We did a variation of this one at the Hombu during one of Hatsumi Senseis classes.  It is a very good throw.


----------



## terryl965 (Jun 15, 2008)

Brian R. VanCise said:


> The throw comes from the off balance and the leg/knee is there to insure that they cannot regain their balance. Your bodies downward momentum also aids in the throw. Hope that helps.
> 
> We did a variation of this one at the Hombu during one of Hatsumi Senseis classes. It is a very good throw.


 
Thanks for explaining Brian


----------



## theletch1 (Jun 15, 2008)

So, the idea is to actually project uke a little distance from you with the throw rather than drop him right at your feet?  That could come in handy if you have a stationary object to toss him into. :uhyeah:


----------



## Rich Parsons (Jun 15, 2008)

Brian R. VanCise said:


> The throw comes from the off balance and the leg/knee is there to insure that they cannot regain their balance.  Your bodies downward momentum also aids in the throw.  Hope that helps.
> 
> We did a variation of this one at the Hombu during one of Hatsumi Senseis classes.  It is a very good throw.

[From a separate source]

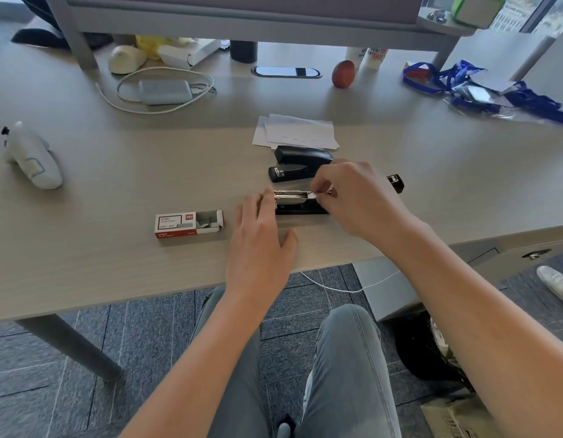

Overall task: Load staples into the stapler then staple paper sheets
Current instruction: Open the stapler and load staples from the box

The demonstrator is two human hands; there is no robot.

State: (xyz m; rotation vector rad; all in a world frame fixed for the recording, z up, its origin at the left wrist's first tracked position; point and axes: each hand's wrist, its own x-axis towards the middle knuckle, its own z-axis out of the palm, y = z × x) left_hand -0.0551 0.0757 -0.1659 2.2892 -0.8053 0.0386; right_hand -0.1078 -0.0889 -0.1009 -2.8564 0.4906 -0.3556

When I say the contact with the leg/knee I see the obvious of not gaining their balance back. When the second guy did it, I did not see as much contact and the throw did not look as clean. Hence my questions. 

Thank you for the clarifications.


----------



## tshadowchaser (Jun 15, 2008)

_*Nice throws.*

*I liked the way the throws where shown in slow motion.  It lets the viewer see the body to body relationship and the balance or unbalancing of the uke*
_


----------



## Shicomm (Jun 16, 2008)

Thanks for all the feedback people !


----------



## Brian R. VanCise (Jun 16, 2008)

Shicomm said:


> Thanks for all the feedback people !


 
Thanks for sharing!


----------



## Rich Parsons (Jun 16, 2008)

Shicomm said:


> Thanks for all the feedback people !


 
Not a problem.


----------